A l’ouest, au soleil couchant, les immeubles, tout en courbes, épousent des formes psychédéliques : c’est la partie féminine. C’est là que vit Pascal Domercq, jeune retraité, ex-instituteur. Son deux-pièces de 40 mètres carrés possède un balcon avec vue sur la mer. La Grande-Motte, c’est chez lui : il y a enseigné, et il y vit depuis 1993.

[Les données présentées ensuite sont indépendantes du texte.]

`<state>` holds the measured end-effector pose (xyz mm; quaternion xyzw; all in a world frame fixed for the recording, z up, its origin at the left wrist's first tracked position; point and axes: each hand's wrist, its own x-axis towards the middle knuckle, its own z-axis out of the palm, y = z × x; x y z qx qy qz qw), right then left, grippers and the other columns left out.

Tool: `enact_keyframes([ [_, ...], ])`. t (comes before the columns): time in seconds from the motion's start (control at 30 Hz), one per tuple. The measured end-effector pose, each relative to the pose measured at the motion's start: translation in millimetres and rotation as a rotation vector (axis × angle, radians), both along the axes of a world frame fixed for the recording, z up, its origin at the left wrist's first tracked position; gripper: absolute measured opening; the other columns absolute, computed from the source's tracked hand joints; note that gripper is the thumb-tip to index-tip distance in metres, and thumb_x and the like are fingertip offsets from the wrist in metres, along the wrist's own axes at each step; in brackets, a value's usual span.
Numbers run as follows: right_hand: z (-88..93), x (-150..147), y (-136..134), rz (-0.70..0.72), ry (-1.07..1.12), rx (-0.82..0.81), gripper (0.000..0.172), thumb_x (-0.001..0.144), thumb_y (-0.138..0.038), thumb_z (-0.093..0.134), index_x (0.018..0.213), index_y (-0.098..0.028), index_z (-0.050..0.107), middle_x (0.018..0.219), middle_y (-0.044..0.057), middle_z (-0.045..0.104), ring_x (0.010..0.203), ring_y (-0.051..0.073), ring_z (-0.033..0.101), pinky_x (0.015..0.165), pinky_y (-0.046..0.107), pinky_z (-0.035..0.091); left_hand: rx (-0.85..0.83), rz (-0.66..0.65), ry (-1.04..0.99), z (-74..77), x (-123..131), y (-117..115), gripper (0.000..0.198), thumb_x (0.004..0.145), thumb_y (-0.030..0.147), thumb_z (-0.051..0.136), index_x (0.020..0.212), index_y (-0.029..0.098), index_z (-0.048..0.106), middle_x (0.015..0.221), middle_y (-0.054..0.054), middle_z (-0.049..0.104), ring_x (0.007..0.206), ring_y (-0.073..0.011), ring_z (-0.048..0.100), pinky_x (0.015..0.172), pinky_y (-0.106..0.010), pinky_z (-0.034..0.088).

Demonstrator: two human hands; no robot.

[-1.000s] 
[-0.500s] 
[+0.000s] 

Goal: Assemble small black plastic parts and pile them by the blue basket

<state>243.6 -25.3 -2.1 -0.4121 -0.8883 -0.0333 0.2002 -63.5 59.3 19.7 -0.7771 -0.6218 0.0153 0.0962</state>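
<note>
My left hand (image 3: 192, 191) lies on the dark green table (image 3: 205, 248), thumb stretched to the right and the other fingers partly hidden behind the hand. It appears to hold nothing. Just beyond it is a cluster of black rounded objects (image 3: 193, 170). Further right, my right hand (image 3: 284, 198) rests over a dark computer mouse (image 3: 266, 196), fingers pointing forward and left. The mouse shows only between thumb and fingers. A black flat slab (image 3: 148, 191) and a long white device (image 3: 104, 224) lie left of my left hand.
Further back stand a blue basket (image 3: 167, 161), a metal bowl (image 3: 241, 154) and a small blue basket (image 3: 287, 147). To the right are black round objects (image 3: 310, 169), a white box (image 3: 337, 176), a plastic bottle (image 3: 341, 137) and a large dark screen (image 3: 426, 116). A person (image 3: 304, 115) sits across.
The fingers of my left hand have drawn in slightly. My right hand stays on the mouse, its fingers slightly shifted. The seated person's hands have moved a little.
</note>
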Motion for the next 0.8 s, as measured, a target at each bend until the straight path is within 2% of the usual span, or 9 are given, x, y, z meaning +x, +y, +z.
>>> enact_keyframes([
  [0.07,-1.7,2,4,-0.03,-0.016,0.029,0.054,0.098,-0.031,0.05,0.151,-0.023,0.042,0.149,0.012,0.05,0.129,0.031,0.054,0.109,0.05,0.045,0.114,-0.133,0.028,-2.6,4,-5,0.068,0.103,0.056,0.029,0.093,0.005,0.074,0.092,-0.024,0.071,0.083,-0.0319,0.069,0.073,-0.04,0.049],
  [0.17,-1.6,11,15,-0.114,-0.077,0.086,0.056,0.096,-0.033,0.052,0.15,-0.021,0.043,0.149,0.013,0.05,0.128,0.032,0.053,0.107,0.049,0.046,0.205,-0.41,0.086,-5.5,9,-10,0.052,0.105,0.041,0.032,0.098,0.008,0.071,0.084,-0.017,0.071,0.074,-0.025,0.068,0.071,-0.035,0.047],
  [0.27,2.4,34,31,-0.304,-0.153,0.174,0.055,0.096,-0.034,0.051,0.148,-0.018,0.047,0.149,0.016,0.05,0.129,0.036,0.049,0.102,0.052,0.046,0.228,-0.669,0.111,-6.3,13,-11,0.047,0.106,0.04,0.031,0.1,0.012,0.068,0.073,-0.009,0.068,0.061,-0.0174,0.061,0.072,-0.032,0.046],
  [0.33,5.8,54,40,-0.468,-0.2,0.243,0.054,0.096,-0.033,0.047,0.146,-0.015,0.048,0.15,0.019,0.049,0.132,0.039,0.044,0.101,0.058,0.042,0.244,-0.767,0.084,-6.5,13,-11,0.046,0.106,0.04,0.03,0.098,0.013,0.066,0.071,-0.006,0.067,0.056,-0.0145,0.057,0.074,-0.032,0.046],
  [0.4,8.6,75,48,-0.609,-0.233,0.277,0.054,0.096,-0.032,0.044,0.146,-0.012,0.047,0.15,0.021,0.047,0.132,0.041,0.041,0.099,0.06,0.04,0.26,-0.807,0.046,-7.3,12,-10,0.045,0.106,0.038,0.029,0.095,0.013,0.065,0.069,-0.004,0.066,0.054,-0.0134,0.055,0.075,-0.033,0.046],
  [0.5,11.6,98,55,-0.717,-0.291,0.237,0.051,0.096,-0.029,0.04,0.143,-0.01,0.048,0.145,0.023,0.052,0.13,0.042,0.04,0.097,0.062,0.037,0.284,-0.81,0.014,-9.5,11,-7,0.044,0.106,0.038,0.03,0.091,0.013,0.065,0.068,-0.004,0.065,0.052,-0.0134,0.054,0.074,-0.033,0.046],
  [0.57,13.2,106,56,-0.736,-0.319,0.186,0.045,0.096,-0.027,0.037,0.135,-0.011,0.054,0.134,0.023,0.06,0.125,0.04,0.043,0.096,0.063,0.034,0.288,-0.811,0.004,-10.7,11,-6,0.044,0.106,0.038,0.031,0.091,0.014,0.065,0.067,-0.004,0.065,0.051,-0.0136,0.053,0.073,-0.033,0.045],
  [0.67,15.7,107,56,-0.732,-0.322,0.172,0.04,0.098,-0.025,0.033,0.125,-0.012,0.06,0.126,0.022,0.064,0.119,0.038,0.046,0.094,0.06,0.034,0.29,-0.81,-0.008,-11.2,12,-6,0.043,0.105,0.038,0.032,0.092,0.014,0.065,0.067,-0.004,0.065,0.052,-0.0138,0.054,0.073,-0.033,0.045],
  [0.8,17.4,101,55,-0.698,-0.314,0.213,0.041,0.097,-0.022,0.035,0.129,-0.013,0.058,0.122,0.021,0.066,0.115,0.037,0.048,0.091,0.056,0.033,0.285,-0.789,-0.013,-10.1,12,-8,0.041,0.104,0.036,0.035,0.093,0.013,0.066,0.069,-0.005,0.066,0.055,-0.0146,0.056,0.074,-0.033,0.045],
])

Mais il reconnaît qu’il est de plus en plus compliqué d’y rester. « Je suis locataire, et comme chaque année depuis neuf ans, je dois libérer les lieux au 30 juin car mon propriétaire met son appartement en location touristique. Je peux ensuite y revenir en septembre. C’est contraignant, mais je m’y suis adapté, car j’adore vivre ici. C’est la seule manière pour moi de me loger à la Grande-Motte », explique ce passionné d’apiculture, qui gère bénévolement un réseau de ruches de la ville. En ce mois de juin, dans sa résidence, la plupart des volets sont fermés : très peu d’habitants vivent à l’année. « Autour de moi, il y a essentiellement des boîtes à clés. » L’été, elle est pleine à craquer.